Retorno às aulas presenciais em Pernambuco: necessidade ou perigo?
Especialistas, autoridades governamentais e pais discutem sobre o tema que está dividindo opiniões
Foto: Pexels/Alexandra Koch
Por Antonio Diniz
A volta às aulas presenciais continua dividindo opiniões. Enquanto uma parcela da sociedade defende a retomada, outras pessoas discordam. Desde março deste ano que as escolas paralisaram as atividades habituais em virtude da pandemia do novo coronavírus, decretada pela Organização Mundial de Saúde (OMS) no dia 11 de março. A alternativa encontrada pelas escolas, durante o período de crise, foi o sistema de ensino a distância (EAD), com aulas remotas através das plataformas online, como Google Classroom. No entanto, após a estabilização no número de casos de pessoas infectadas em Pernambuco e retomada das atividades econômicas, o único setor que ainda continua paralisado é o da educação.
Havia uma expectativa, por parte da população e dos órgãos regulamentadores, que as atividades educacionais fossem retomadas nesta primeira quinzena de agosto. No entanto, devido ao aumento no número de casos de Síndrome Respiratória Aguda Grave (SRAG) associada à Covid-19, a Região Metropolitana do Recife (RMR) não irá avançar no Plano de Convivência das Atividades Econômicas. Por consequência, o governo do estado anunciou a prorrogação do prazo de liberação das aulas presenciais, alegando que elas continuarão suspensas até o dia 15 de agosto. Após esse prazo, deve ser divulgado um cronograma pela Secretaria Estadual de Educação, com as datas de retorno às aulas presenciais da educação básica, para o ensino superior e para os cursos livres.
De acordo com o presidente do Sindicato das Escolas Particulares de Pernambuco, prof. José Ricardo Diniz, a expectativa agora é que aconteça um retorno progressivo gradativo a partir do dia 17 de agosto, com a concomitância entre o ensino remoto e presencial. Ele defende a volta e acredita que, na primeira semana de setembro, todos os segmentos da escola, do ponto de vista presencial, estejam funcionando, ao mesmo tempo do plano remoto. “Eu vejo vários benefícios nesse retorno. Primeiro que vai se instaurar mesmo o ensino híbrido. Esse é um aspecto muito positivo. O segundo ponto positivo será uma convivência dentro de restrições, de novas regras, isso tem um papel educativo muito importante, porque nós imaginamos que ficar em casa será uma opção da família e ir ao espaço físico escolar também. Há muitas famílias que precisam retornar ao ambiente escolar, porque tem uma realidade dentro de sua casa que compatibiliza com esse retorno. Então, por que não estabelecer essa alternativa?”, questiona o presidente.

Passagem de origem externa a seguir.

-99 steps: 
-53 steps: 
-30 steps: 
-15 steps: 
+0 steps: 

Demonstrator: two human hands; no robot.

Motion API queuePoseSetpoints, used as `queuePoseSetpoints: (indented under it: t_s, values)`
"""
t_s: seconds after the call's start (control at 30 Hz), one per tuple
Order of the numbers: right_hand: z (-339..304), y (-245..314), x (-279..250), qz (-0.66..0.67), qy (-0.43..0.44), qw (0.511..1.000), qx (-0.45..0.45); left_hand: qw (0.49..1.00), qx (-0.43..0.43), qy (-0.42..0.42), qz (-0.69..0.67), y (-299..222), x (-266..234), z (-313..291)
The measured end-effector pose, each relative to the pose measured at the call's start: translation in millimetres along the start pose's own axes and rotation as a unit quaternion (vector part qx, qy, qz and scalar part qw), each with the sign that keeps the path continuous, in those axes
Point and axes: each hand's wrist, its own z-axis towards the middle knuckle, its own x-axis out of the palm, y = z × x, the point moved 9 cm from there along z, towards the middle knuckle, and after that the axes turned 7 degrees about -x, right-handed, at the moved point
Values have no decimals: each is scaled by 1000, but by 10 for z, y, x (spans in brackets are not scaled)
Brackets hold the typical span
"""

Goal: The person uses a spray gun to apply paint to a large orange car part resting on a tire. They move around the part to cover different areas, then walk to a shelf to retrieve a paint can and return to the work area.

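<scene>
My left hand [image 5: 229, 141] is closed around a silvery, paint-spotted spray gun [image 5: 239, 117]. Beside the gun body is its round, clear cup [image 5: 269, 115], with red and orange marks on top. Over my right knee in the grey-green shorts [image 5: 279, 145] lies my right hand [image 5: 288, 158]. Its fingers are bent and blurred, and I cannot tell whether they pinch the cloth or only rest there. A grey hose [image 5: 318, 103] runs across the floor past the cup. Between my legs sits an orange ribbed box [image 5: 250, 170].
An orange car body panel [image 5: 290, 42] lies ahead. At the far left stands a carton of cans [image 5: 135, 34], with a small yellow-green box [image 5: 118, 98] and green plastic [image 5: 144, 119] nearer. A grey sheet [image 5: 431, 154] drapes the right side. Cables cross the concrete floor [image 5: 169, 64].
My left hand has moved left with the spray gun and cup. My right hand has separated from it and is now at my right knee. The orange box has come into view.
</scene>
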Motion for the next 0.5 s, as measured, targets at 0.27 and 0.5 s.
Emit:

Para que a volta aconteça com segurança sanitária, as instituições de ensino precisarão seguir protocolos de higienização, estabelecidos pelos órgãos de saúde, como a Organização Mundial de Saúde (OMS) e a Agência Nacional de Saúde Suplementar (ANS). Segundo o pediatra e vice-presidente da Sociedade de Pediatria de Pernambuco (Sopepe), Eduardo Jorge, os dados epidemiológicos de cada região precisam ser analisados, além estarem em declínio por, no mínimo, quatro semanas, para que a retomada seja considerada. Além disso, todos os cuidados precisam ser seguidos, como, por exemplo, o limite de 30% do número de alunos presenciais por dia; modelo de ensino híbrido, com alguns dias presenciais, outros em casa; escalonamento dos horários de entrada, de saída, de recreio, mantendo grupos fixos; distância entre as bancas de 1,5 m; uso obrigatório de máscara; lavagem das mãos a cada duas horas, com água, sabão e papel toalha. “Não existe um plano perfeito de reabertura da escola com segurança, apenas opções razoáveis. Os protocolos devem ser individualizados de acordo com a particularidade de cada escola, pois não temos um protocolo único que se adeque a todos, visto que cada instituição apresenta necessidades e realidades distintas”, aponta o especialista.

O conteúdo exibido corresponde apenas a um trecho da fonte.